Using these clusters, you can explore the data, learning more about the relationships that exist, which may not be easy to derive logically through casual observation.
Possible Usage:
- Customer grouping,
- Mailing campaign
- Anomaly detection
Neural Network
The Neural Network algorithm creates classification and regression mining models by constructing a multilayer perception network of neurons.Possible Usage:
- Great for finding complicated relationship among attributes
- For representing patterns detected in the data.
- For assessing the relationship quality between a customer and a salesperson.
Sequence Clustering Algorithm
The Sequence Clustering algorithm analyzes sequence-oriented data that contains discrete-valued series. Usually the sequence attribute in the series holds a set of events with a specific order (such as a click path). By analyzing the transition between states of the sequence, the algorithm can predict future states in related sequences.
Possible Usage:-
- Customer behavior
- Transaction patterns
- Click stream
- Customer segmentation
- Sequence prediction
Naive Bayes
The Naive Bayes algorithm quickly builds mining models that can be used for classification and prediction.
It produces a simple mining model that can be considered a starting point in the data mining process. This makes the model a good option for exploring the data and for discovering how various input attributes are distributed in the different states of the predicted attribute
Possible Usage:
- Classification
- Association with multiple predictable attributes
Association Algorithm
The Association algorithm is specifically designed for use in market basket analyses.
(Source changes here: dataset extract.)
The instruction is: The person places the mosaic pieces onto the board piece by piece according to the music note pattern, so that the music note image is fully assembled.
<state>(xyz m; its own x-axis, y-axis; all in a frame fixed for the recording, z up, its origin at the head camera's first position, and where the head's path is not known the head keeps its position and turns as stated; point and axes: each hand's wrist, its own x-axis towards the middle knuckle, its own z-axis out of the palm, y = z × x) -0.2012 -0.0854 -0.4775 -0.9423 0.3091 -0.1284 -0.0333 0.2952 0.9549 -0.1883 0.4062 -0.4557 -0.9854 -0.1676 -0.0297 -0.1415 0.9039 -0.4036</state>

The algorithm considers each attribute/value pair (such as product/bicycle) as an item. An itemset is a combination of items in a single transaction. The algorithm scans through the dataset trying to find itemsets that tend to appear in many transactions.
Possible Usage:
- Market basket analysis
- Cross selling and recommendations
- Advanced data exploration
- Finds frequent itemsets and rules
Analance BI Integrated
Reports created using Data Mining can be published to Analance portal. Once a report is published to a report server, it can be managed, secured and viewed from the Analance portal.